» **Problem to work on**:
Nothing but the lines below from the one holding "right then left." up to and including the one holding "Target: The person" should be copied, exactly and without pictures.

» **Dataset extract**:
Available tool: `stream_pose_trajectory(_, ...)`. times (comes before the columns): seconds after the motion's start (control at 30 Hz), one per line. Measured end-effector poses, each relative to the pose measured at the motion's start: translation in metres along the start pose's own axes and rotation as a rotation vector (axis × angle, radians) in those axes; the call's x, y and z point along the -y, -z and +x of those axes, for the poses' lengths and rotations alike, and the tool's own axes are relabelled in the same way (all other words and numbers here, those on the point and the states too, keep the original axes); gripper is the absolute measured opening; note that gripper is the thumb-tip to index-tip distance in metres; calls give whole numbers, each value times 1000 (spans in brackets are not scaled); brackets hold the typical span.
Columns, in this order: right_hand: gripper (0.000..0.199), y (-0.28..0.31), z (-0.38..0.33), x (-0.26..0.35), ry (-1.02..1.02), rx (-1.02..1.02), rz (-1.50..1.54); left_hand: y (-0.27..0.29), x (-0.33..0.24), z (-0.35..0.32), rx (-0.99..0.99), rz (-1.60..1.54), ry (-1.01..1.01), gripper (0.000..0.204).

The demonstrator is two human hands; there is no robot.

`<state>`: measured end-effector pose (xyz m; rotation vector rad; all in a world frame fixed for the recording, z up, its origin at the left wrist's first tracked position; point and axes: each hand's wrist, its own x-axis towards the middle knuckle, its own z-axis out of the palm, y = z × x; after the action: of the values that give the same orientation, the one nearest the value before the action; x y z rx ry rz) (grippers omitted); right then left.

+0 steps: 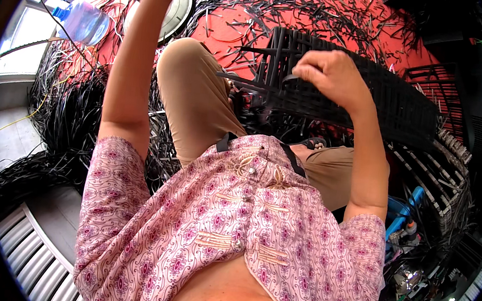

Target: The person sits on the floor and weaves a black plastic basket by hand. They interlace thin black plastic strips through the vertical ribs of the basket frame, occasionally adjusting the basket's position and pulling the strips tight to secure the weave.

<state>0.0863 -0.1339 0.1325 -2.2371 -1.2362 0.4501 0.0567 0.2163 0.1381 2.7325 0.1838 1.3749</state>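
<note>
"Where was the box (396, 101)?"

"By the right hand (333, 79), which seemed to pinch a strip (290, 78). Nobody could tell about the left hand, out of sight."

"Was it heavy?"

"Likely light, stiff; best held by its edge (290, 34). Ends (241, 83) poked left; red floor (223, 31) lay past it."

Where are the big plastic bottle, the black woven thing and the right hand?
Plastic bottle (86, 23), head view: its see-through side.
Black woven thing (398, 98), head view: its woven side.
Right hand (334, 77), head view: back of the hand.
</note>
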Motion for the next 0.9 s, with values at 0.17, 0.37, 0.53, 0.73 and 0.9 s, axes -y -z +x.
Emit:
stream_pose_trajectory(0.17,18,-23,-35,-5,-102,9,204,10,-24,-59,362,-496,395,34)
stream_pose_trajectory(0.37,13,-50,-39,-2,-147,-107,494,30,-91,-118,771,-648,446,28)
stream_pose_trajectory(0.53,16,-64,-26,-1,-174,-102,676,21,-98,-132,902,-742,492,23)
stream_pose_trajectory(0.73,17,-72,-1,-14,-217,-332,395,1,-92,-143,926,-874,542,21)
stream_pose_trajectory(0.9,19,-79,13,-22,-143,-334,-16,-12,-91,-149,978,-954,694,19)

» **Solution to the exercise**:
`<state>`: measured end-effector pose (xyz m; rotation vector rad; all in a world frame fixed for the recording, z up, its origin at the left wrist's first tracked position; point and axes: each hand's wrist, its own x-axis towards the middle knuckle, its own z-axis out of the palm, y = z × x; after the action: of the values that give the same orientation, the one nearest the value before the action; x y z rx ry rz) (grippers omitted); right then left.

+0 steps: 

Target: The person sits on the floor and weaves a black plastic basket by hand. They interlace thin black plastic strips through the vertical ribs of the basket frame, occasionally adjusting the basket's position and pulling the strips tight to secure the weave.

There is no more to the output.